At the same time, as Natasha Waricou points out, Is Affirmative Action Fair?, Many Asian Americans living in the United States today are the descendants of immigrants who were lured into high-status professional and technical jobs with low wages and little housing security, and many were able to choose to live in places that offered the best educational opportunities for their children.
This group is responsible for the sharp increase in Asian Americans being admitted to selective schools. At Harvard, 29.9 percent of this year’s admitted students are Asian American, 15.3 percent are African American/black, 11.3 percent are Hispanic/Latino/Latino, 2.7 percent are Native American/Native Hawaiian, and 40.8 percent are white. At the University of North Carolina, 25 percent of this year’s admitted students are Asian, 11 percent are black, 11 percent are Hispanic or Latino, 2 percent are Native American or Alaska Native, and 63 percent are white. Nationwide, 5.7 percent of high school graduates are Asian American, 14.6 percent are African American, 20.2 percent are Hispanic or Latino, and 56.5 percent are white. In other words, while discrimination against Asian American applicants may be true, they are being admitted to elite schools at high rates.
And here’s why this matters: It’s a ploy to equate Asian American children in this highly educated corner of the United States with the descendants of a history of slavery and Jim Crow laws. Conservative justices and their allies use the word “race” to erase the historical reality of the severe disadvantages that African Americans have suffered for generations. As Justices Sonia Sotomayor and Ketanji Brown Jackson wrote in their dissent, African Americans have suffered cumulative disadvantage in many areas. Their failure to accumulate family wealth, their accumulated education loans, their rates of incarceration, their risk of being stopped by police — these are some of the latest manifestations of the racial hierarchy that Marshall and the NAACP were fighting. brown.
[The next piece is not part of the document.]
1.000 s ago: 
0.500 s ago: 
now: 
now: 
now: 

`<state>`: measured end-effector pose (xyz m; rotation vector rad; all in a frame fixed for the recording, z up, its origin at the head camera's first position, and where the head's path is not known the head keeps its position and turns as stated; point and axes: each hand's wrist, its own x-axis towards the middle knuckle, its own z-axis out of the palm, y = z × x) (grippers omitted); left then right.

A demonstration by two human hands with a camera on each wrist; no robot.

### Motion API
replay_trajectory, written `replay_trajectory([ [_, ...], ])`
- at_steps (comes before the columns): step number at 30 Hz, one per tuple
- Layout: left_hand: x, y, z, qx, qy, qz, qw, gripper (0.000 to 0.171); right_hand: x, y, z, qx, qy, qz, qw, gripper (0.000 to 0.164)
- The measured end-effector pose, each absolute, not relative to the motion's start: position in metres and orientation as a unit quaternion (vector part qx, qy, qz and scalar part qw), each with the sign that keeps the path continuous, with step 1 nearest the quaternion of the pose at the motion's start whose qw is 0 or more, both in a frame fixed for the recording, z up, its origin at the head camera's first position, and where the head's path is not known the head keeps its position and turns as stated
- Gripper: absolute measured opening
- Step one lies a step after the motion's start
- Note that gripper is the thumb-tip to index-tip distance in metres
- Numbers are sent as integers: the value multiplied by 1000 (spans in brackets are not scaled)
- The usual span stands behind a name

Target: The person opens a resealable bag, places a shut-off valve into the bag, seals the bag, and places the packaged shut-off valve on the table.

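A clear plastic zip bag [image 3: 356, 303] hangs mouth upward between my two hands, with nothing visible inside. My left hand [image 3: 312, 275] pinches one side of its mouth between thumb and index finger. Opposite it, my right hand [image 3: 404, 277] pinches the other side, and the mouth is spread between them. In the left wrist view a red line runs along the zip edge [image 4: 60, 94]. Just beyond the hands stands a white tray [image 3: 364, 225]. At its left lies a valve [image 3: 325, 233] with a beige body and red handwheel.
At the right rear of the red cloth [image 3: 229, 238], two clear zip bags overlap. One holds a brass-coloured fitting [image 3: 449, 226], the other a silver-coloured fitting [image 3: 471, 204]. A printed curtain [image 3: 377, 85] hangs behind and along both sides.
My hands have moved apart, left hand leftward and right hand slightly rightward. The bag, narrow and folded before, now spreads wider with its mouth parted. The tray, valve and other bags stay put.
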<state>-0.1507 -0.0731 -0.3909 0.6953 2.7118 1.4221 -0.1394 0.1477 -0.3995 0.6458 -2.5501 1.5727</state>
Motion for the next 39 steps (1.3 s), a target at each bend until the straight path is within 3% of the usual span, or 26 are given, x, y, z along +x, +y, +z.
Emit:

In these and other cases, the Supreme Court is part of a larger national movement to rewrite the history and meaning of race in American society.Shelby County v. Holder In 2013, Roberts, by a 5-4 majority, repealed parts of the Voting Rights Act. Roberts essentially wrote that because racial segregation was gone, states and counties with a history of racial segregation no longer had to get pre-approval from the U.S. Department of Justice’s Civil Rights Division for any potential changes to their voting rules. So what happened next? Those jurisdictions passed a slew of new laws that disproportionately impacted racial minority groups and made it more difficult to vote.
As with state legislatures passing laws banning the teaching of what they call misleading critical race theory and “divisive” topics on racial history, as well as conservative attacks on “diversity” and programs that support it, the Supreme Court and its allies are attempting to cover up America’s racial history in order to reinforce a current racial hierarchy in which whites have political and economic dominance. They are creating the fiction of a color-indifferent society while some states are actively trying to exclude black Americans from the political sphere. We cannot allow that.
This is an opinion and analysis article and the views of the author are not necessarily those of Scientific American.